La COP30 (grande conférence internationale de l’ONU sur le climat) s’est tenue cette année aux portes de l’Amazonie, la plus vaste forêt tropicale du globe, véritable sanctuaire de biodiversité et puits de carbone essentiel pour la planète. En dépit de ce symbole, les mesures annoncées demeurent pour l’essentiel imprécises, non contraignantes et dépourvues de financements concrets.

Le texte adopté reste très limité sur les questions relatives aux causes structurelles de la déforestation. Aucune garantie n’a été apportée concernant les droits des communautés locales d’Amazonie, qui sont pourtant des acteurs essentiels de la lutte contre la déforestation par la nature de leurs modèles d’activités. Aucune feuille de route concrète n’a été élaborée pour la sortie des énergies fossiles, responsables de l’immense majorité des émissions mondiales de CO2. Enfin, en matière de financements, la conférence s’est contentée d’un renvoi à des travaux ultérieurs.

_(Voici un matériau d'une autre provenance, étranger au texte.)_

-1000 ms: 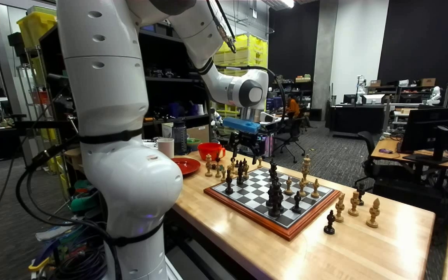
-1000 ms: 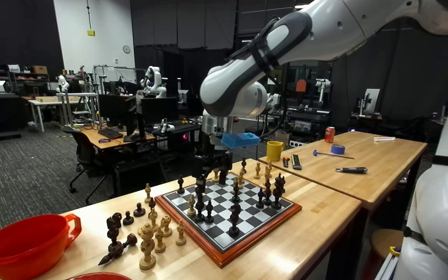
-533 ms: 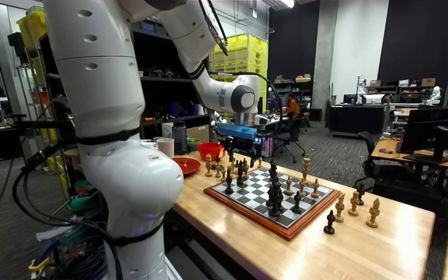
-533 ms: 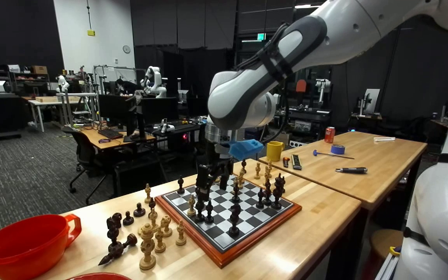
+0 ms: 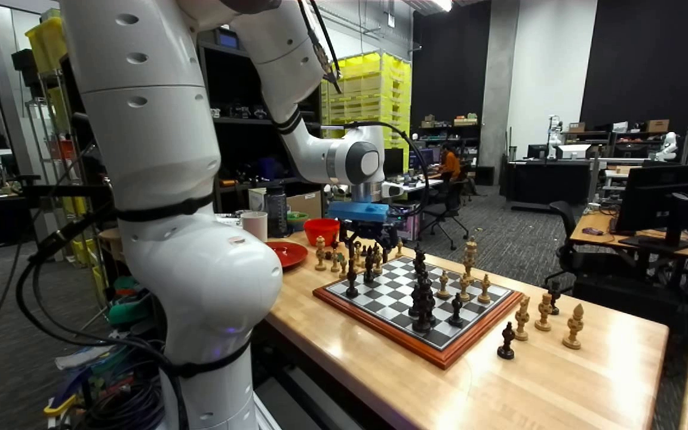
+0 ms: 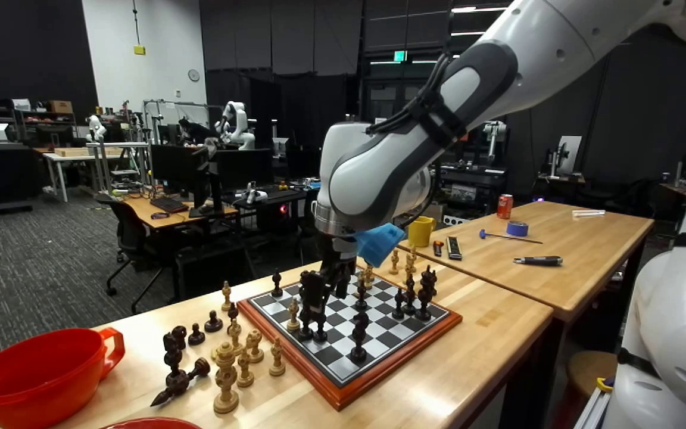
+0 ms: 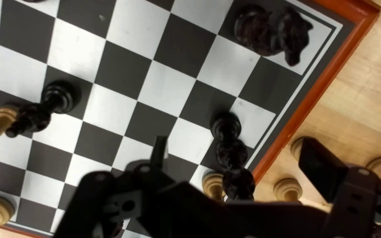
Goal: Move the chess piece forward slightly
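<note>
A tall dark chess piece (image 7: 232,153) stands on the black-and-white chessboard (image 7: 322,82) near its wooden rim. My gripper (image 7: 233,153) is open, one finger over the board and one over the table past the rim. The dark piece shows between the two fingers, apart from both. A light piece (image 7: 213,183) stands close beside it, partly hidden by the gripper. In both exterior views the gripper (image 5: 369,254) (image 6: 329,295) is low over this end of the board. The dark piece (image 5: 368,267) also shows there, and a finger hides part of it in an exterior view (image 6: 305,328).
A dark knight-like piece (image 7: 273,34) stands near the board's corner. Several light pieces (image 6: 225,381) and dark pieces (image 6: 179,381) stand or lie on the table beside the board. A red bowl (image 6: 45,381) and a red plate (image 5: 287,254) are past them.
My open gripper has come down toward the board and drawn back toward the robot's base, now low around the dark piece. The chess pieces have not visibly moved.
</note>
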Available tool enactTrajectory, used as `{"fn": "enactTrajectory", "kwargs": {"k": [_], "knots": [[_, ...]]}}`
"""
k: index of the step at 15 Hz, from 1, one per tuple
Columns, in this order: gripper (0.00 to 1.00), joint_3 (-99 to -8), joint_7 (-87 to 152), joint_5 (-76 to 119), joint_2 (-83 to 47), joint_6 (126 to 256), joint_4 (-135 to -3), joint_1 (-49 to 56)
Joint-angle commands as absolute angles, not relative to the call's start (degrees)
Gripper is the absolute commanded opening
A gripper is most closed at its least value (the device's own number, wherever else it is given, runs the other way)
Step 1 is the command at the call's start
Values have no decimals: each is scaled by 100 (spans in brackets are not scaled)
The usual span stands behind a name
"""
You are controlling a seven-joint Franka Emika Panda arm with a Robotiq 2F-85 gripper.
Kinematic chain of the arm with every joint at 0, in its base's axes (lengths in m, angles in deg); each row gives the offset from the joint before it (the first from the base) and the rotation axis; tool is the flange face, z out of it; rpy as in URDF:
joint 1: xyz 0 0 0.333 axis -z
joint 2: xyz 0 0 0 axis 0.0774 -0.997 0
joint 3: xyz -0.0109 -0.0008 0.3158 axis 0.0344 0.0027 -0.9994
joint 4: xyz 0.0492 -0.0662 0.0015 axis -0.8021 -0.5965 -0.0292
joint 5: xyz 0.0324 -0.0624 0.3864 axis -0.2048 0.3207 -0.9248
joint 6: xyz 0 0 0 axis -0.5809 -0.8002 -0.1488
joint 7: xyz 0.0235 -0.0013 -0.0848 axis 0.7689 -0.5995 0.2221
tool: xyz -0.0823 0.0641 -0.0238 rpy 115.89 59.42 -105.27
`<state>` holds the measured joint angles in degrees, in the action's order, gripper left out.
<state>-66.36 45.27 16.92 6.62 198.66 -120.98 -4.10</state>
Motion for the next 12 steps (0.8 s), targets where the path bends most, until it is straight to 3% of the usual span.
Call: {"fn": "enactTrajectory", "kwargs": {"k": [1,12], "knots": [[100,-6697,4427,1936,788,20038,-12280,-480],[100,-6743,4413,1933,421,20024,-12027,-541]]}}
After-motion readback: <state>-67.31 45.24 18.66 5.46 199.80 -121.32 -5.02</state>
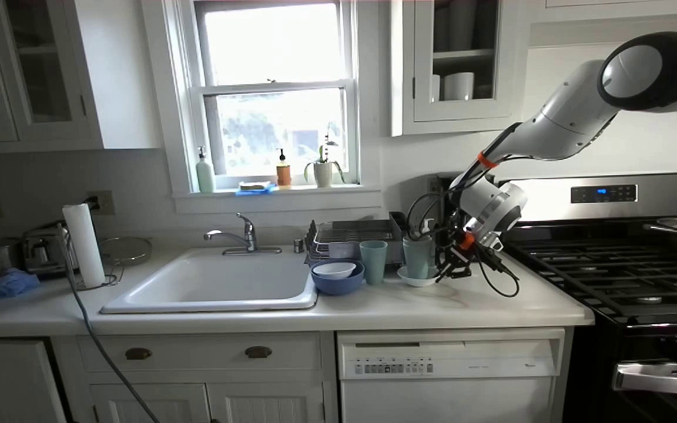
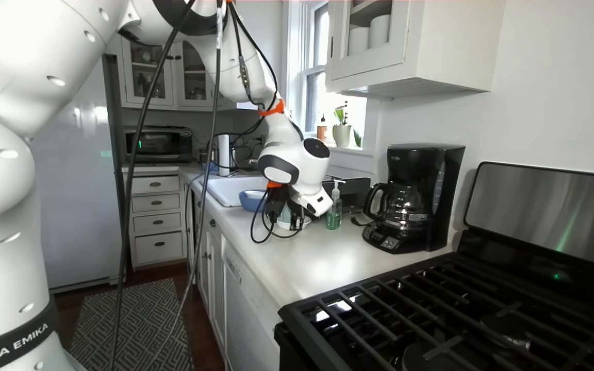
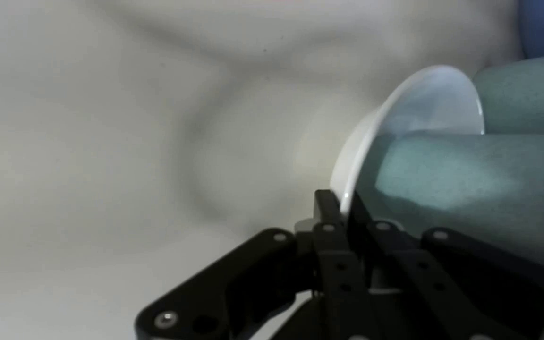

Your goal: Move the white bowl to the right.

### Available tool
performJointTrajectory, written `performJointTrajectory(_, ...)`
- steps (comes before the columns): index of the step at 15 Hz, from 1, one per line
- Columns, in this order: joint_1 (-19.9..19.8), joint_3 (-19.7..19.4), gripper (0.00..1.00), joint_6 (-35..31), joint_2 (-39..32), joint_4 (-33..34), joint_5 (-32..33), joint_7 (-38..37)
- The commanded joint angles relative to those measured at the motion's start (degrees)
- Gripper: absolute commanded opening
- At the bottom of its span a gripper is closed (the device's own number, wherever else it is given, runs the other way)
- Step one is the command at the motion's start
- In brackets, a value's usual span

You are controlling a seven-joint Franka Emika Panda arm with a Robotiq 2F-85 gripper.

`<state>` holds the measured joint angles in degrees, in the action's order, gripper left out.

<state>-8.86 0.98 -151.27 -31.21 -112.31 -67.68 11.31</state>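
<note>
The white bowl is small and shallow and stands on the counter. It shows in the wrist view (image 3: 428, 104) and in both exterior views (image 1: 416, 281) (image 2: 283, 224). A pale blue-green cup (image 1: 417, 258) stands in it and fills much of the wrist view (image 3: 465, 174). My gripper (image 3: 344, 203) is shut on the bowl's rim, one finger outside and one inside, beside the cup. In both exterior views the gripper (image 1: 445, 271) (image 2: 295, 222) points down at the bowl's edge. A near-identical second cup (image 1: 374, 262) stands beside the bowl.
A blue bowl (image 1: 338, 286) holds another small white bowl (image 1: 335, 269) beside the sink (image 1: 209, 306). A dish rack (image 1: 353, 228) stands behind. A soap bottle (image 2: 334, 214) and a black coffee maker (image 2: 423, 198) stand near the wall. The stove (image 2: 431, 309) borders the counter.
</note>
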Motion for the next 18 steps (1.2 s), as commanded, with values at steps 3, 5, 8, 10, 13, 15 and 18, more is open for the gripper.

Le discours volontariste porté par la France lors de la COP30 devra désormais se traduire par des mesures concrètes. Dans les faits, la France continue d’importer des produits (notamment de la viande et du soja destiné à l’alimentation animale) dont la production nourrit les dynamiques de déforestation. Elle autorise des forages et projets méthaniers sur le territoire national, tandis que des entreprises françaises développent, à l’international, des projets fossiles colossaux. Enfin, la France ne dispose pas aujourd’hui de mécanismes de fiscalité climatique suffisamment structurants ou ciblés sur les entreprises les plus émettrices.

Dans ce contexte, la restauration des milieux naturels, la protection des continuités écologiques et le soutien aux acteurs qui en assurent la gestion constituent des orientations incontournables pour préserver la fonctionnalité des écosystèmes et la qualité des services qu’ils rendent aux sociétés humaines.